I really have no idea what that means, but the point is that Bahrain easily defeated their opponents. Very easily. So easily, in fact, that it was almost as if the other guys had never played soccer before.
Suspicions are growing that they may not have.
Officials are concerned that the group purporting to be the Togolese national team may just have been a bunch of guys paid to pose as the Togolese national team, in a scam organized by a betting syndicate in order to fix the outcome of the match. The concern appears to stem from two pieces of evidence. First, the agent who arranged the match has already spent time in jail for fixing soccer matches, and is currently under investigation for allegedly taking a fake "Zimbabwean national team" to Malaysia. Second, the "Togolese national team" was really, really bad.
The Daily Telegraph reported that "[a]ccording to fans who attended last week's game at Bahrain's national stadium, the Togolese looked tired and spent much of the match falling over or diving." Bahrain's coach, an Austrian who formerly managed that country's national team, agreed. "They were not fit enough to play 90 minutes," said Josef Hickersberger. "The game was very boring." A local sports reporter said he was astonished by the team's "laid-back approach," and that they did not even have a list of team members for reporters to use. "[T]here was one guy who just wrote down the names," he said. "Nobody had heard of any of them. . . . Every five minutes they were diving and falling, saying they were injured."

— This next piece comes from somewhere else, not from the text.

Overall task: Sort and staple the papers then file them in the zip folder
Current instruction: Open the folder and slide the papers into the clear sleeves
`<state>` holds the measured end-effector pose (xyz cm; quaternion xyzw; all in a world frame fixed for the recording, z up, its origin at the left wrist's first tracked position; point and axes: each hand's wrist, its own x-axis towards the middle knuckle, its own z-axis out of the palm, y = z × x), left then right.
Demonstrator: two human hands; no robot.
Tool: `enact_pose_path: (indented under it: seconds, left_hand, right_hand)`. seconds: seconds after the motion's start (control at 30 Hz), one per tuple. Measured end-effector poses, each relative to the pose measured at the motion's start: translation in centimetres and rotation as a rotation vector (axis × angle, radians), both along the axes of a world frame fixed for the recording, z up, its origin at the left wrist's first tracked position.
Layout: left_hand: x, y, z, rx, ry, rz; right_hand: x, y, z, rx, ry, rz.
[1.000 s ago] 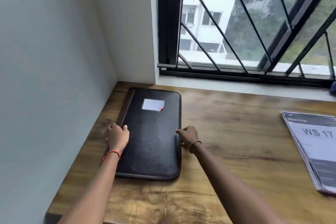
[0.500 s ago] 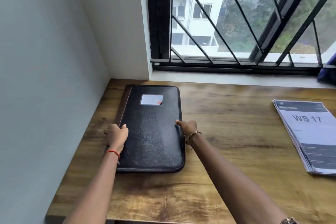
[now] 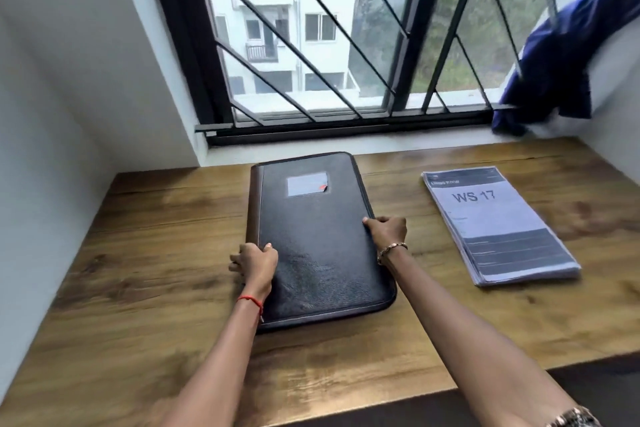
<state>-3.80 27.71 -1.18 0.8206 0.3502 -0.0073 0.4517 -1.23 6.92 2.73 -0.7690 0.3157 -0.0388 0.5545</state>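
Zip folder (image 3: 318, 236) has slid away from the wall to the middle of the worktop (image 3: 156, 253), closer to the WS 17 papers (image 3: 498, 225), lying closed and flat. Left grip (image 3: 254, 262) and right grip (image 3: 388, 230) are each curled round a long edge. So sorting and stapling hasn't started imo.

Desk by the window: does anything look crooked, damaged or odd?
Nothing spilled or damaged. The paper stack lies slanted, its sheets slightly fanned at the near edge, and a dark blue cloth hangs bunched against the window frame at far right.

grained leather zip folder (image 3: 318, 239), wood-grain table (image 3: 166, 253)
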Motion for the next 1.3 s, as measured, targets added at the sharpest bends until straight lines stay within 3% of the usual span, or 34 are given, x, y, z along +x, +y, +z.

It is not entirely clear yet that these were just some guys who were rounded up and told to pose as a national team in order to fix the match. Togo's actual team has had serious problems lately, including a terrorist attack on its team bus in January. But traumatic as that may have been, it wouldn't explain the inability of whoever showed up in Bahrain to even play a full 90 minutes. FIFA, the governing body for the sport that the world still insists on calling "football," said it had not yet received any complaints and so had not opened an investigation. But the Togolese Football Association has said it knew nothing about the match, that it did not send a team to Bahrain, and that it is trying to track down the players on the fake team.
On the other hand, if my team got beat that badly, I might try to suggest they were a bunch of impostors, too.